The growth of China's pharmaceutical market is driven by the country's rapid economic growth, the highest in economic history. Increased healthcare spending by the Chinese Government to reform the healthcare system has already greatly improved the accessibility to and desire for medical care. Important additional factors include: the aging of the population and the consequent increase in age-related disorders; the urban migration of the population; and improved awareness of self-health care. According to IMS forecasts, China will become the seventh largest pharmaceutical market in the world in 2009 and the second largest in 2020, with a market capacity of US$220 billion.
However, the global nature of the current economic crisis has had definite effects on the Chinese pharmaceutical industry and the Chinese Government's soon to be released Healthcare Reform has also brought definite uncertainties for the development of the industry.
We view this market trend as an opportunity. However, the best way to take advantage of this opportunity is to identify our business risks beforehand. There are three areas of risk:
• External Risk
In recent years, the Chinese medical system has been reformed, resulting in the State Department's establishment of a basic medical insurance system for employees. Considering the effects of the social environment, local government involvement and government policies on the pharmaceutical industry in the PRC, a large increase in sales is expected. Competition will also be strong across the industry overall. Currently, our existing products are competitive in the market and possess growth potential. However, from a long-term perspective, some major western medicine producers are also seeking Chinese market share. This will present us with strong competition in our medicine market sector.
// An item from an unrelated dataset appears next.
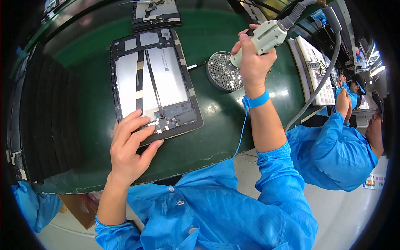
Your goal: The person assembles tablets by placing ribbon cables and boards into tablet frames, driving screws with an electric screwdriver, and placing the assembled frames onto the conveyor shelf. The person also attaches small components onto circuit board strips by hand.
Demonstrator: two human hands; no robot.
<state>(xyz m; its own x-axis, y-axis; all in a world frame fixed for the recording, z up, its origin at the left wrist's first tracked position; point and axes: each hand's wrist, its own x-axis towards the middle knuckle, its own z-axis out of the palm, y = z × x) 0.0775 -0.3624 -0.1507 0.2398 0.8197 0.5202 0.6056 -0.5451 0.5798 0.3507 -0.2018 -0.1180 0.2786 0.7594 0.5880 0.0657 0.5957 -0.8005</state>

In addition, the effects of the Chinese Government's soon to be released Healthcare Reform Plan on the Chinese Pharmaceutical industry also brings many areas of uncertainty.
• Operation Risk
One of the major uncertainties in our industry is the purchase of raw materials. Raw materials are primarily affected by the geographical, island environment of Hainan Province. Because of high transportation costs and the need to guarantee production supply requirements, the company has no alternative but to store large amounts of inventory to maintain consistent production levels. In addition, part of the raw materials need to be specially ordered which further increases the need to store inventory. Finally, because of the transportation and geographical factors, the company must store a finished product reserve that is higher than that required by the pharmaceutical manufacturers in cities on the mainland. These relatively high amounts of stored raw materials and finished products all account for the company's high amount of liquid assets, and the effect on the company's cash turnover.
• Foreign Currency Risk
All of our revenues and expenses are accounted for in (RMB). However, we use the United States Dollar (USD) for financial reporting purposes, since our parent company is registered in Delaware, USA. Conversion of Renminbi into foreign currencies is regulated by the People's Bank of China through a unified floating exchange rate system. Although the PRC government has stated its intention to support the value of the Renminbi to follow the market fluctuation, there can be no assurance that such exchange rate will not become volatile again or that the Renminbi will not devalue significantly against the USD. Exchange rate fluctuations may adversely affect the value, in USD terms, of our net assets and income derived from its operations in the PRC.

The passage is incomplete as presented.